→ ASSIGNMENT:
Restate the whole listing exactly, leaving nothing out.

→ DATA SECTION:
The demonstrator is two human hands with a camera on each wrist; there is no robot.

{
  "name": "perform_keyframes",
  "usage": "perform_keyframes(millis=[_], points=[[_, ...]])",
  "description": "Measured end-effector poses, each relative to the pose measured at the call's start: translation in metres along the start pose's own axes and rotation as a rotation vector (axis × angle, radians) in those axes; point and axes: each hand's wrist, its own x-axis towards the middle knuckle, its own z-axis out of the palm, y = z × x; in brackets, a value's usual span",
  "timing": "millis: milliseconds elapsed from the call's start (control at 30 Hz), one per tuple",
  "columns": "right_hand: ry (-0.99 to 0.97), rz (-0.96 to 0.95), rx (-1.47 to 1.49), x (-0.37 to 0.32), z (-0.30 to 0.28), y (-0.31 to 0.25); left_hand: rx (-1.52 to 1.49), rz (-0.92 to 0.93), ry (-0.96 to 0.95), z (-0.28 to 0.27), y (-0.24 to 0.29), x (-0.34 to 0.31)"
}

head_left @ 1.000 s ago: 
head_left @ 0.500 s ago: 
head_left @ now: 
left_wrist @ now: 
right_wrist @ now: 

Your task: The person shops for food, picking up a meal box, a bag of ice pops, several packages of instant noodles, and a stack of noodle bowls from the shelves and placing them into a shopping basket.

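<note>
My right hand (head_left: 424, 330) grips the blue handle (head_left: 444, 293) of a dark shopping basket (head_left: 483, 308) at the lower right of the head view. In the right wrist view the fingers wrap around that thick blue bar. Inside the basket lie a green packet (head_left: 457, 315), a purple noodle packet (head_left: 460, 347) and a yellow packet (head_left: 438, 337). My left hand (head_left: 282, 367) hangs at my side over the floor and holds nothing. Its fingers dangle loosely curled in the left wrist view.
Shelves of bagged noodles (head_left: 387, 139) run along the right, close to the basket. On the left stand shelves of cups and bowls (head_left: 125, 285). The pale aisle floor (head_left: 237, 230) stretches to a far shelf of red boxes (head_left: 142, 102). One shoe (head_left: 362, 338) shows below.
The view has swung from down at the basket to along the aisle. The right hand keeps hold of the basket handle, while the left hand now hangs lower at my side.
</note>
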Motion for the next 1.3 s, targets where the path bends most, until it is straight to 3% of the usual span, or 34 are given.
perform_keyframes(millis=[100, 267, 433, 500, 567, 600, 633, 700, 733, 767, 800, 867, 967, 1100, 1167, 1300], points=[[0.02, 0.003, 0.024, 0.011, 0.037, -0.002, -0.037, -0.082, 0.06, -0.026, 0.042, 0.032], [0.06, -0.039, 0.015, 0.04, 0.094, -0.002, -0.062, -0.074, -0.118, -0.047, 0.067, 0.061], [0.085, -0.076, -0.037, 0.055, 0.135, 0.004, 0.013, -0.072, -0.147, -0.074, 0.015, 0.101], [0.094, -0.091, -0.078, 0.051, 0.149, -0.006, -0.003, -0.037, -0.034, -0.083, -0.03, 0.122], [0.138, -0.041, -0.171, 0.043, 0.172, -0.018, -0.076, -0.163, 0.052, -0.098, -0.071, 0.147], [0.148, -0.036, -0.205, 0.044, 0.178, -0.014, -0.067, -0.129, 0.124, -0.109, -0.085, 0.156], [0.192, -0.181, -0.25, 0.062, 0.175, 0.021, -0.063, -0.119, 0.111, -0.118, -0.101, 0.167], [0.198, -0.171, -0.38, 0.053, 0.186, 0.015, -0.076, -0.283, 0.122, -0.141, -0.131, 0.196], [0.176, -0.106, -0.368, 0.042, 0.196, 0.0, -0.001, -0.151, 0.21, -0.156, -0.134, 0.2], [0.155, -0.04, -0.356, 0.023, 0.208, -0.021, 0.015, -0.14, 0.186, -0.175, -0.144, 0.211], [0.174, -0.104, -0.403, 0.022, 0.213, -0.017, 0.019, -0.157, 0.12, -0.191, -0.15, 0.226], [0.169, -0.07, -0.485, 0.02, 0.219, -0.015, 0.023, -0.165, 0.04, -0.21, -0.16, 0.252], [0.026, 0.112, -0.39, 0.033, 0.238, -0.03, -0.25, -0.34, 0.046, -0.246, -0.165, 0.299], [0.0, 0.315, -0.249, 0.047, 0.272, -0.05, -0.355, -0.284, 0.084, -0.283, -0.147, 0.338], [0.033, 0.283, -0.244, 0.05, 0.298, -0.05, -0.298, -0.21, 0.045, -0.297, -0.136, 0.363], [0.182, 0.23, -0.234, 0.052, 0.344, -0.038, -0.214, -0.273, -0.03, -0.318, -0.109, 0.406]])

→ EXPECTED ANSWER:
The demonstrator is two human hands with a camera on each wrist; there is no robot.

{
  "name": "perform_keyframes",
  "usage": "perform_keyframes(millis=[_], points=[[_, ...]])",
  "description": "Measured end-effector poses, each relative to the pose measured at the call's start: translation in metres along the start pose's own axes and rotation as a rotation vector (axis × angle, radians) in those axes; point and axes: each hand's wrist, its own x-axis towards the middle knuckle, its own z-axis out of the palm, y = z × x; in brackets, a value's usual span",
  "timing": "millis: milliseconds elapsed from the call's start (control at 30 Hz), one per tuple",
  "columns": "right_hand: ry (-0.99 to 0.97), rz (-0.96 to 0.95), rx (-1.47 to 1.49), x (-0.37 to 0.32), z (-0.30 to 0.28), y (-0.31 to 0.25); left_hand: rx (-1.52 to 1.49), rz (-0.92 to 0.93), ry (-0.96 to 0.95), z (-0.28 to 0.27), y (-0.24 to 0.29), x (-0.34 to 0.31)"
}

head_left @ 1.000 s ago: 
head_left @ 0.500 s ago: 
head_left @ now: 
left_wrist @ now: 
right_wrist @ now: 

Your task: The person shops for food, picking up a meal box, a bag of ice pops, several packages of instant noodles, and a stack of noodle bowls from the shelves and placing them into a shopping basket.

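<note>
My right hand (head_left: 424, 330) grips the blue handle (head_left: 444, 293) of a dark shopping basket (head_left: 483, 308) at the lower right of the head view. In the right wrist view the fingers wrap around that thick blue bar. Inside the basket lie a green packet (head_left: 457, 315), a purple noodle packet (head_left: 460, 347) and a yellow packet (head_left: 438, 337). My left hand (head_left: 282, 367) hangs at my side over the floor and holds nothing. Its fingers dangle loosely curled in the left wrist view.
Shelves of bagged noodles (head_left: 387, 139) run along the right, close to the basket. On the left stand shelves of cups and bowls (head_left: 125, 285). The pale aisle floor (head_left: 237, 230) stretches to a far shelf of red boxes (head_left: 142, 102). One shoe (head_left: 362, 338) shows below.
The view has swung from down at the basket to along the aisle. The right hand keeps hold of the basket handle, while the left hand now hangs lower at my side.
</note>
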Motion for the next 1.3 s, targets where the path bends most, until it is straight to 3% of the usual span, or 34 are given.
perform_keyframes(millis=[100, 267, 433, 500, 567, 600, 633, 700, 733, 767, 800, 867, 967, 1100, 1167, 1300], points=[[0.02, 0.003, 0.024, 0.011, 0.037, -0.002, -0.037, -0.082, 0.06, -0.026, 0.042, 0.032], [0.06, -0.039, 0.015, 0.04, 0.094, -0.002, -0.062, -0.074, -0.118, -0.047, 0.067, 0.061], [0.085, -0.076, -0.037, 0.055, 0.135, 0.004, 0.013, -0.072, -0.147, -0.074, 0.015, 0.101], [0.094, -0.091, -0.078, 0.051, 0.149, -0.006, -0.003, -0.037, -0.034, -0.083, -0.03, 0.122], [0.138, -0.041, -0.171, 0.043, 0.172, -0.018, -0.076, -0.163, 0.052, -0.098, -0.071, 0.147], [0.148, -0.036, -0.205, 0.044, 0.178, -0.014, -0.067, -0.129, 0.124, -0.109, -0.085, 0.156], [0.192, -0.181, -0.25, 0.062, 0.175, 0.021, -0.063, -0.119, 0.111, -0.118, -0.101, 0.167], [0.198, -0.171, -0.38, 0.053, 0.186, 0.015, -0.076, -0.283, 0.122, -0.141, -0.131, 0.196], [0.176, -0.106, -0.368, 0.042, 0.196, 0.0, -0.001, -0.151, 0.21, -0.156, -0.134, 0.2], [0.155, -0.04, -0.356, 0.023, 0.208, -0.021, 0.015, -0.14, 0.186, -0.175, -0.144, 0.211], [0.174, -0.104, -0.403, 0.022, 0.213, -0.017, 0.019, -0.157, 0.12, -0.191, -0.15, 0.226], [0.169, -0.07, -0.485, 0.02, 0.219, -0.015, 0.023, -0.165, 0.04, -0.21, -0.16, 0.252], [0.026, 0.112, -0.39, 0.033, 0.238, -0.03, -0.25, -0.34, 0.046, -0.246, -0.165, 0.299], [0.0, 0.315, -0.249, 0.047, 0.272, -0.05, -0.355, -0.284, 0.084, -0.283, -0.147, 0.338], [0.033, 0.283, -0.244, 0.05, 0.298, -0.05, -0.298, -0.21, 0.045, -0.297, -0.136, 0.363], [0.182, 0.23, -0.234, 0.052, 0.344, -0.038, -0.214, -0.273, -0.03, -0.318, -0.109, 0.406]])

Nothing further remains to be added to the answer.